Leaving out every picture, retype the lines below from the top through the one that contains "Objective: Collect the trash".
Start of Records supplied
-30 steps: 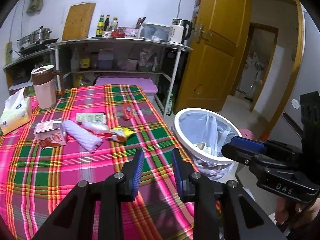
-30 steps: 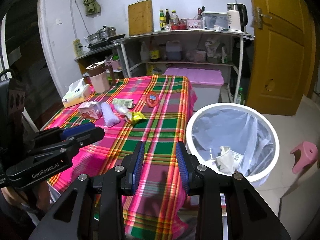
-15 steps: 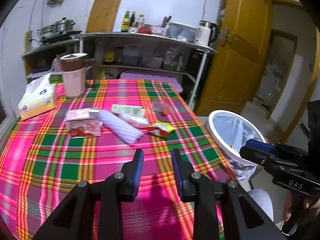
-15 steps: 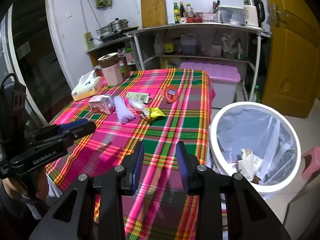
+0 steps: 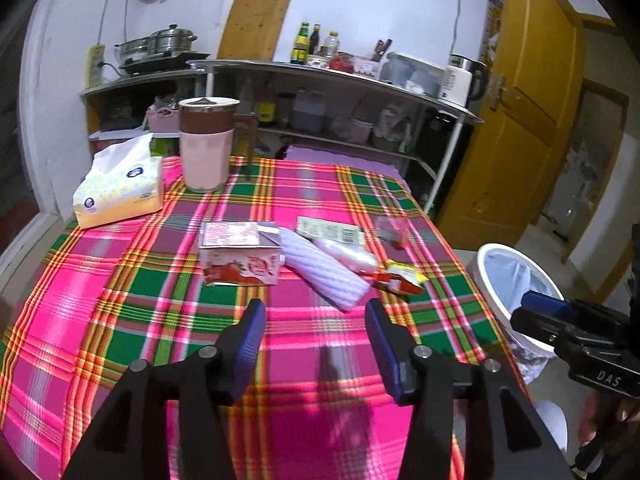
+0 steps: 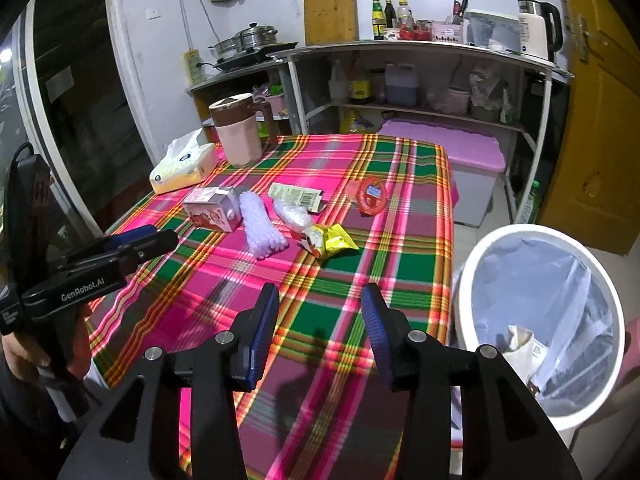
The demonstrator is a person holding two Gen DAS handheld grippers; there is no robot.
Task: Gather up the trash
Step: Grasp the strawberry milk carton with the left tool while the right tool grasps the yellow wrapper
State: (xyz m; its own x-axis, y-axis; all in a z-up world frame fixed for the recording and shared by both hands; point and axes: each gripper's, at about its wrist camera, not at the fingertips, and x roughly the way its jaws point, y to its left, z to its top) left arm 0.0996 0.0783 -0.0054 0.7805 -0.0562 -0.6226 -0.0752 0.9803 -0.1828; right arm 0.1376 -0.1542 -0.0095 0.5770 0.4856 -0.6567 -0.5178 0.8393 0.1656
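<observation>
The left hand-held gripper [image 5: 315, 322] is held tilted downward, its jaws opening with nothing between them. The right hand-held gripper [image 6: 319, 309] is angled down likewise, jaws opening and empty. Each is gripped from below by a hand [image 6: 24, 354].

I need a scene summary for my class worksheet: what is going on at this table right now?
A person holds two tongs over a plaid table, clearing trash. The left tongs and right tongs are both empty, their jaws opening. Wrappers, a lilac packet and a small carton lie untouched on the cloth. The lined white bin beside the table already holds some scraps.
</observation>
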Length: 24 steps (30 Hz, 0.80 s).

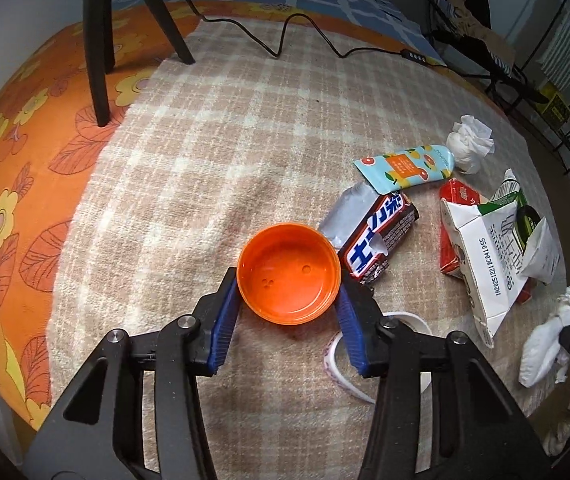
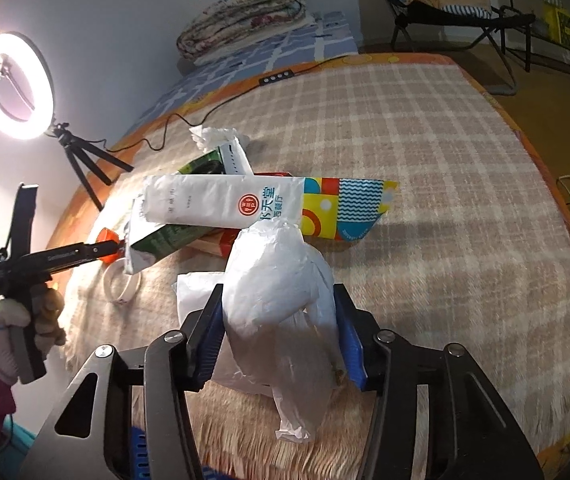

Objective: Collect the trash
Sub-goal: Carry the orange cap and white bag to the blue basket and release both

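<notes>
We are at the grasping step of collecting the trash, with one piece in each gripper. Our left gripper (image 1: 288,280) has its blue fingers (image 1: 224,320) against both sides of an orange plastic lid (image 1: 289,272), which lies open side up on the plaid blanket (image 1: 205,160) covering the table; the pads look to be touching its rim, so we judge it gripped. Our right gripper (image 2: 279,320) holds a crumpled white plastic bag (image 2: 281,300) between its fingers, the bag bulging above them and trailing a loose tail below.

No bin shows in either view, so we cannot tell where the pieces go. The next move, we judge, calls for lifting both clear without dragging neighbours: the lid sits just beside a torn chocolate bar wrapper (image 1: 381,236) and a roll of tape (image 1: 341,356).

The rest of the trash lies heaped to the right of the lid: a flattened white milk carton (image 1: 485,256), a red box (image 1: 453,200) beneath it, a fruit-printed pouch (image 1: 405,168) and wads of tissue (image 1: 469,142).
</notes>
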Each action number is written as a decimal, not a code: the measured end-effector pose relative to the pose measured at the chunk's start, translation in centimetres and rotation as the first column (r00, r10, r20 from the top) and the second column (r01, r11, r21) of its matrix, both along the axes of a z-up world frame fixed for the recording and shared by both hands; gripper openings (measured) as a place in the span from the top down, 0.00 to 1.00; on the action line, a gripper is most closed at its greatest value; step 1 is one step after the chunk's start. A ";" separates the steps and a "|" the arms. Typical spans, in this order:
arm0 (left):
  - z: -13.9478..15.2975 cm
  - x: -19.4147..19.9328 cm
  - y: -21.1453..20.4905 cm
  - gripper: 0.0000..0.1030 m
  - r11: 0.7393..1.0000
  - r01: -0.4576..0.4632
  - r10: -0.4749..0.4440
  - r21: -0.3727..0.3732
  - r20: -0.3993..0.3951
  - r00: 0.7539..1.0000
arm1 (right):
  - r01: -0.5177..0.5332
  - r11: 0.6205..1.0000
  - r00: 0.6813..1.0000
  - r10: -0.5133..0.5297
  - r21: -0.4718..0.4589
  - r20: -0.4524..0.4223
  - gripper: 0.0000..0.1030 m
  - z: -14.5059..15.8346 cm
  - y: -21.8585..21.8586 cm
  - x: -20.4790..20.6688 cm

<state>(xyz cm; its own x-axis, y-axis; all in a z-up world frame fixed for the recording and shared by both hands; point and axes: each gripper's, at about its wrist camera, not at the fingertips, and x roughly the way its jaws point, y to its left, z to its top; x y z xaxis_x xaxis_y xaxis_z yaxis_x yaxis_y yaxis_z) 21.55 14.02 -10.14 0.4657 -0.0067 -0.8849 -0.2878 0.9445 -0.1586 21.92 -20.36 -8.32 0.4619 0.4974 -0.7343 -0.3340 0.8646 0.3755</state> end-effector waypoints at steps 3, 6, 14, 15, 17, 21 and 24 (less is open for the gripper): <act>0.6 -0.6 0.1 0.54 1.000 0.001 -0.001 0.011 0.012 1.000 | -0.004 1.000 1.000 0.004 -0.002 0.019 0.52 0.9 -0.2 -0.7; 1.4 -1.2 0.2 0.54 1.000 0.003 -0.004 0.017 0.028 1.000 | -0.011 1.000 0.999 0.012 -0.007 0.043 0.52 1.8 -0.2 -1.4; 4.3 -5.1 -0.9 0.54 0.999 0.042 -0.044 0.036 0.074 0.996 | -0.056 0.998 0.993 0.058 -0.026 0.104 0.52 4.2 0.5 -4.5; 4.5 -5.7 -1.3 0.54 0.998 0.051 -0.054 0.035 0.075 0.996 | -0.064 0.998 0.992 0.067 -0.030 0.109 0.52 4.5 0.6 -5.0; 4.9 -7.1 -2.1 0.54 0.997 0.073 -0.075 0.027 0.076 0.994 | -0.079 0.996 0.990 0.082 -0.038 0.116 0.52 4.7 0.9 -5.9; 5.2 -10.1 -4.3 0.54 0.992 0.121 -0.122 0.016 0.071 0.990 | -0.106 0.993 0.985 0.112 -0.056 0.128 0.52 5.1 1.4 -8.3; 5.2 -12.8 -6.3 0.54 0.986 0.167 -0.167 0.016 0.066 0.984 | -0.124 0.989 0.982 0.134 -0.078 0.136 0.52 5.1 1.5 -10.3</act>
<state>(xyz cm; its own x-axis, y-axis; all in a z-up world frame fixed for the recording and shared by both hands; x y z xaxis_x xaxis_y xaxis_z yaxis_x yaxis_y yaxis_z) 8.73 7.74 -4.95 0.5167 -0.0806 -0.8524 -0.1149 0.9800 -0.1623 11.57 -18.89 -3.22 0.4979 0.5102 -0.7012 -0.4895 0.8328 0.2584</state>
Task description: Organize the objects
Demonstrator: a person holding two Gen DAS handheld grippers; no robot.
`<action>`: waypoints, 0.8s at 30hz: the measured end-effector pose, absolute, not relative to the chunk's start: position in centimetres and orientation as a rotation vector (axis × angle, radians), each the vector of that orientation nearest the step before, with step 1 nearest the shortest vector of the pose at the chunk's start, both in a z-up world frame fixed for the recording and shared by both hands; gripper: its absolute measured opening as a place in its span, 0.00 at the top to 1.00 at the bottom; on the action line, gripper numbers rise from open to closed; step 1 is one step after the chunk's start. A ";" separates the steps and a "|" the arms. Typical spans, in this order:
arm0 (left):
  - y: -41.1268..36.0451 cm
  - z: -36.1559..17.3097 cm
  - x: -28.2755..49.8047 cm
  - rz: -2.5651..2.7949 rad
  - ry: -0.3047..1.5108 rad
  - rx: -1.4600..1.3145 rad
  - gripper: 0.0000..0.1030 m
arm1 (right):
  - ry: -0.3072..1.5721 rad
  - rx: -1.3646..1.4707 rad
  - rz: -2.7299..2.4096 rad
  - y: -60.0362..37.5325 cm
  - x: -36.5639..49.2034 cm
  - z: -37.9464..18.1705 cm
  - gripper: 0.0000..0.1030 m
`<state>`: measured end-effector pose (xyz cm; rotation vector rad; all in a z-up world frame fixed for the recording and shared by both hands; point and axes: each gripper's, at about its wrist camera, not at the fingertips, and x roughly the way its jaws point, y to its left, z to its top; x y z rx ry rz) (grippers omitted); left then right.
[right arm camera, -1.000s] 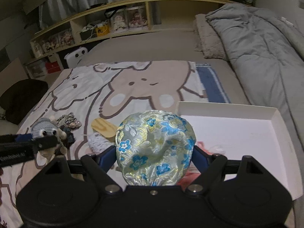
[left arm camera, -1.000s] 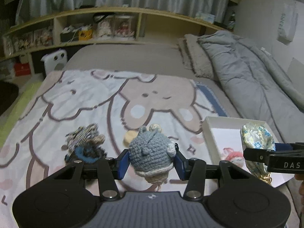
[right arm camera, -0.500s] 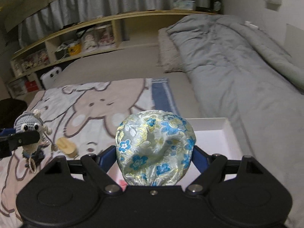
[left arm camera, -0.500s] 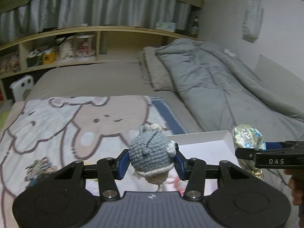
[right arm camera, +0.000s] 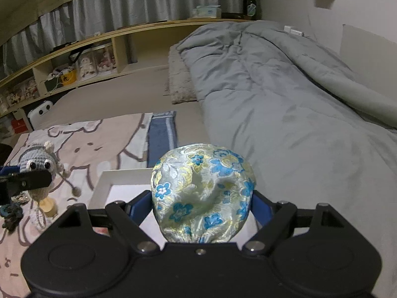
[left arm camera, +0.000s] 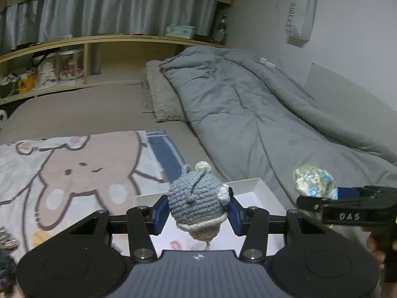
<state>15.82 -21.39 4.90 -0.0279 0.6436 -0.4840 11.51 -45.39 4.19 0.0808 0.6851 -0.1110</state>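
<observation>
A grey crocheted mouse toy (left arm camera: pixel 196 196) and floral brocade pouch (right arm camera: pixel 203 196), each clamped in a hand-held gripper, have swung from the cartoon blanket (left arm camera: pixel 74 164) to above the white cardboard tray (left arm camera: pixel 250 186) at lower centre, ready for dropping.

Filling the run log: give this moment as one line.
left gripper: shut on crochet toy | right gripper: shut on floral pouch | both above white tray

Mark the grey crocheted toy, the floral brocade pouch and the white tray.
Grey crocheted toy (left arm camera: pixel 196 193), left wrist view: middle of its knitted body.
Floral brocade pouch (right arm camera: pixel 202 193), right wrist view: centre of the fabric.
White tray (right arm camera: pixel 119 173), right wrist view: far rim, left of the pouch.
</observation>
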 end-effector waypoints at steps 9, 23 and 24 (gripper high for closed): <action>-26.2 0.9 18.3 -0.593 0.687 -0.093 0.51 | 0.739 0.060 -0.072 -46.5 14.0 -1.1 0.18; -30.8 -5.5 18.2 -0.711 0.859 -0.188 0.51 | 0.910 0.003 0.028 -48.5 12.2 -7.9 0.18; -30.9 -5.8 18.0 -0.718 0.871 -0.205 0.51 | 0.913 -0.003 0.039 -48.5 11.9 -7.9 0.18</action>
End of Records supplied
Final answer
-30 steps: 
-30 steps: 
-15 steps: 
-15 steps: 
+0 steps: 
+0 steps: 
The demonstrator is a person holding two Gen DAS handheld grippers; there is no robot.
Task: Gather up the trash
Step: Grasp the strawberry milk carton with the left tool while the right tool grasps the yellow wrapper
State: (xyz m; its own x-axis, y-axis; all in a z-up world frame fixed for the recording and shared by both hands; point and axes: each gripper's, at about its wrist camera, not at the fingertips, and x roughly the way its jaws point, y to its left, z to its top) left arm 0.0996 0.0783 -0.0054 0.7805 -0.0562 -0.6226 -0.0752 0.9803 -0.1828; right arm 0.1376 -0.1542 -0.0095 0.5770 0.4856 -0.6567 -0.5178 0.8393 0.1656
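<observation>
The left hand-held gripper [image 5: 315, 322] is held tilted downward, its jaws opening with nothing between them. The right hand-held gripper [image 6: 319, 309] is angled down likewise, jaws opening and empty. Each is gripped from below by a hand [image 6: 24, 354].

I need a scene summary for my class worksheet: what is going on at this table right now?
A person holds two tongs over a plaid table, clearing trash. The left tongs and right tongs are both empty, their jaws opening. Wrappers, a lilac packet and a small carton lie untouched on the cloth. The lined white bin beside the table already holds some scraps.
</observation>
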Length: 24 steps (30 Hz, 0.80 s).


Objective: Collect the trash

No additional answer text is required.